Dieu avertit, Dieu menace … et Dieu revient, Dieu se repent de tout le mal qu’il avait projeté quand Il voit que l’homme revient à Lui et se repent de sa conduite mauvaise. On voit cela souvent dans la Bible ! Dans ce jeu de liberté entre Dieu et l’homme, rien n’est définitivement gagné ; rien n’est irrémédiablement perdu. En créant l’homme à son image, Dieu l’a doté d’une liberté semblable à la sienne. Et lorsque la ressemblance fut perdue par nos aïeux, Adam et Eve, Il la rétablit, par la grâce du baptême, dans une liberté nouvelle, celle des enfants de Dieu : Il place l’homme en vis-à-vis de Lui ; Il le rend capable de coopérer à son dessein de salut ; Il l’invite à l’aventure de la confiance et lui ouvre un avenir quand il est dans l’impasse.

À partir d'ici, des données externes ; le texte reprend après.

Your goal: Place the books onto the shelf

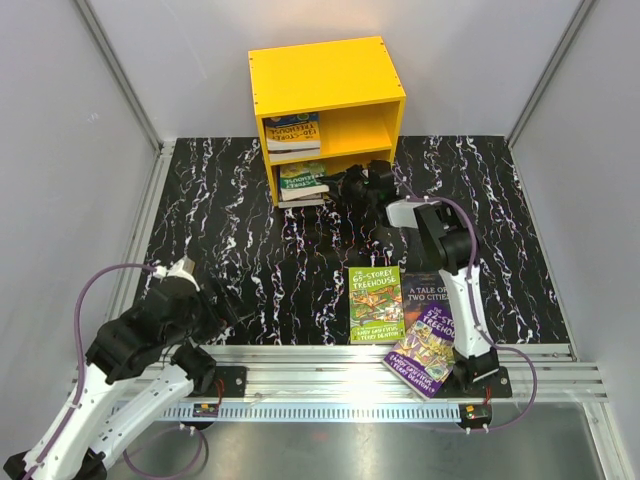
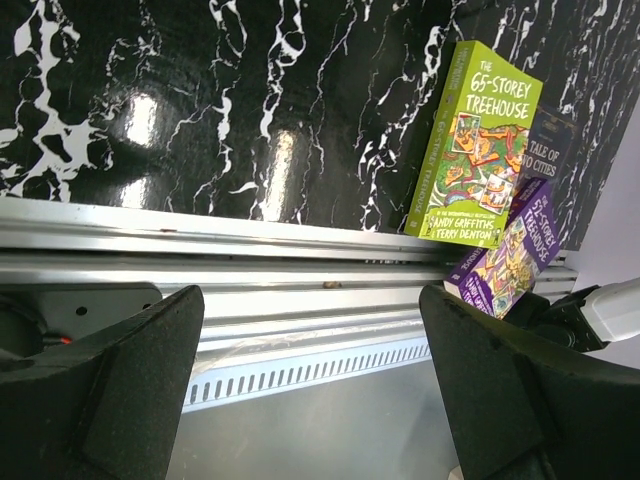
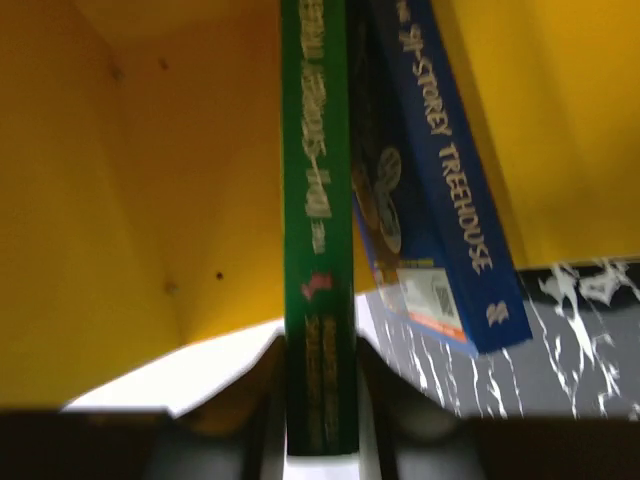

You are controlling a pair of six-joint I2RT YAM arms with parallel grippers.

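Note:
The yellow shelf [image 1: 325,75] stands at the back of the table. A stack of books [image 1: 292,133] lies in its upper compartment. My right gripper [image 1: 347,186] reaches into the lower compartment, shut on the spine of a green book [image 3: 318,250] [image 1: 302,178]. In the right wrist view a blue "Treehouse" book [image 3: 440,200] leans right beside the green one, against the yellow wall [image 3: 130,200]. On the table lie a green "65-Storey Treehouse" [image 1: 375,303] [image 2: 480,150], a dark "A Tale of Two Cities" [image 1: 428,288] and a purple book [image 1: 425,345] [image 2: 510,250]. My left gripper [image 1: 218,308] [image 2: 310,330] hangs open over the near rail, holding nothing.
The table top is black marble-patterned [image 1: 240,230], with grey walls on three sides. A metal rail [image 1: 350,365] runs along the near edge and carries both arm bases. The purple book overlaps this rail beside the right arm's base [image 1: 475,370].

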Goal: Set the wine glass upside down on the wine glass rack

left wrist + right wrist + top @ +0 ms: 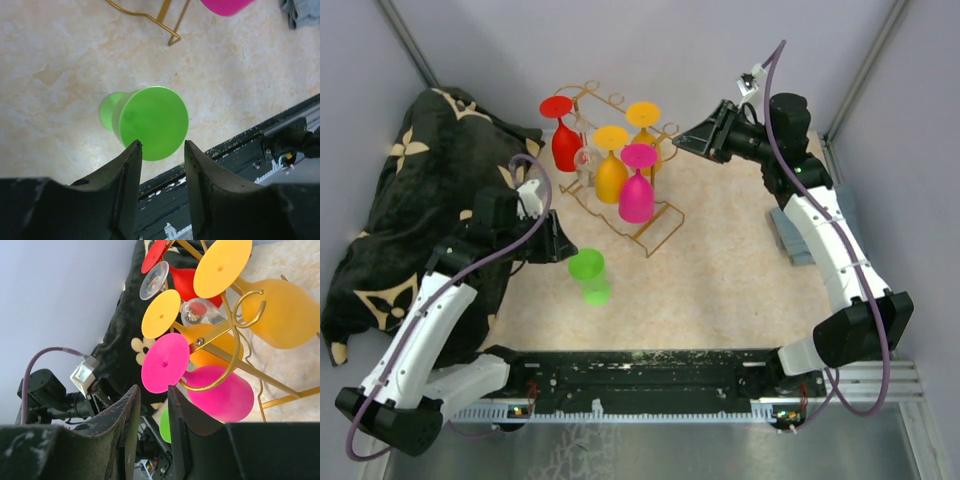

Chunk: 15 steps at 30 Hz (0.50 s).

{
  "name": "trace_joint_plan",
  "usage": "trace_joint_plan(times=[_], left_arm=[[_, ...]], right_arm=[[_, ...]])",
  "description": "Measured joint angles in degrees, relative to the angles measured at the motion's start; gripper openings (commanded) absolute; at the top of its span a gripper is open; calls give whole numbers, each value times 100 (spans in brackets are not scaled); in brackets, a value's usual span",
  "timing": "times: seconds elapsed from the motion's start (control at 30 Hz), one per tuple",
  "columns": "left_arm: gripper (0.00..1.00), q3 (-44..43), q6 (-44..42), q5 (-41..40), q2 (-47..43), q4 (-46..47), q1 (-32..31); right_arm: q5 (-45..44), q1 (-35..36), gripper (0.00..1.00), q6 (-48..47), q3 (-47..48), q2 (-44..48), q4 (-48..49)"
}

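one clear glass (199, 311), faint in rack (220, 331)

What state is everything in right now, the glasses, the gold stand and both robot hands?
wine glass rack: standing upright.
green wine glass: on the table, apparently on its side, unheld.
red glass: upside down on rack.
front yellow glass: upside down on rack.
back yellow glass: upside down on rack.
pink glass: upside down on rack.
clear glass: upside down on rack.
left hand: open, at the green glass's foot.
right hand: slightly open, empty.
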State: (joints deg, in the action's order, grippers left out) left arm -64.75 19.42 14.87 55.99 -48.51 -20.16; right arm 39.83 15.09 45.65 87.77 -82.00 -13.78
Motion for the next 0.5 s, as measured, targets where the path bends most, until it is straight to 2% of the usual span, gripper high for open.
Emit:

Avez-vous remarqué combien la réponse immédiate des quatre premiers disciples, Simon et André, Jacques et Jean, rejoint celle des habitants de Ninive ? « Aussitôt » ils se convertissent ; « aussitôt » ils laissent tout, « aussitôt » ils abandonnent tout. Cette immédiateté de la réponse est un archétype que St Benoît a bien épinglé dans son chapitre sur l’obéissance. « Aussitôt » manifeste la disponibilité du cœur, le détachement des biens de ce monde, la crainte de Dieu et le désir de lui plaire en tout.
Saint Paul montre une autre forme possible de détachement pour le Christ. Il utilise cette expression : « Posséder comme ne possédant pas ; tirer profit comme n’en profitant pas ». C’est une mise en garde contre la tentation de s’installer dans le provisoire comme s’il était définitif au risque d’être l’esclave d’un matérialisme envahissant tout ; c’est une invitation à garder une totale liberté par rapport aux réalités humaines, aussi bonnes soient-elles ; à vivre dans le monde sans être du monde pour rester fermement attaché au Christ, seule Réalité qui ne passe pas.